- **Problem statement**
Copies of all lines containing the string "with" are needed from the data below.
-- Opening Marker --
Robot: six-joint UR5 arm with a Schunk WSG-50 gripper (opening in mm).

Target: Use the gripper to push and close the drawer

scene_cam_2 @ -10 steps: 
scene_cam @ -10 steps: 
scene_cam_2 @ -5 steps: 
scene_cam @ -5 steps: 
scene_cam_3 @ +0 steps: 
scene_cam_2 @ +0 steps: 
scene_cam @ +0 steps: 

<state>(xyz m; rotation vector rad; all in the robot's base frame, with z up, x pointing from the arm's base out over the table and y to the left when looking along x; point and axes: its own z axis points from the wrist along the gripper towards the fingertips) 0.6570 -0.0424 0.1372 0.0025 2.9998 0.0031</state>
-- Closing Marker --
- **The answer**
Robot: six-joint UR5 arm with a Schunk WSG-50 gripper (opening in mm).
<state>(xyz m; rotation vector rad; all in the robot's base frame, with z up, x pointing from the arm's base out over the table and y to the left when looking along x; point and axes: its own z axis points from the wrist along the gripper towards the fingertips) 0.6570 -0.0424 0.1372 0.0025 2.9998 0.0031</state>

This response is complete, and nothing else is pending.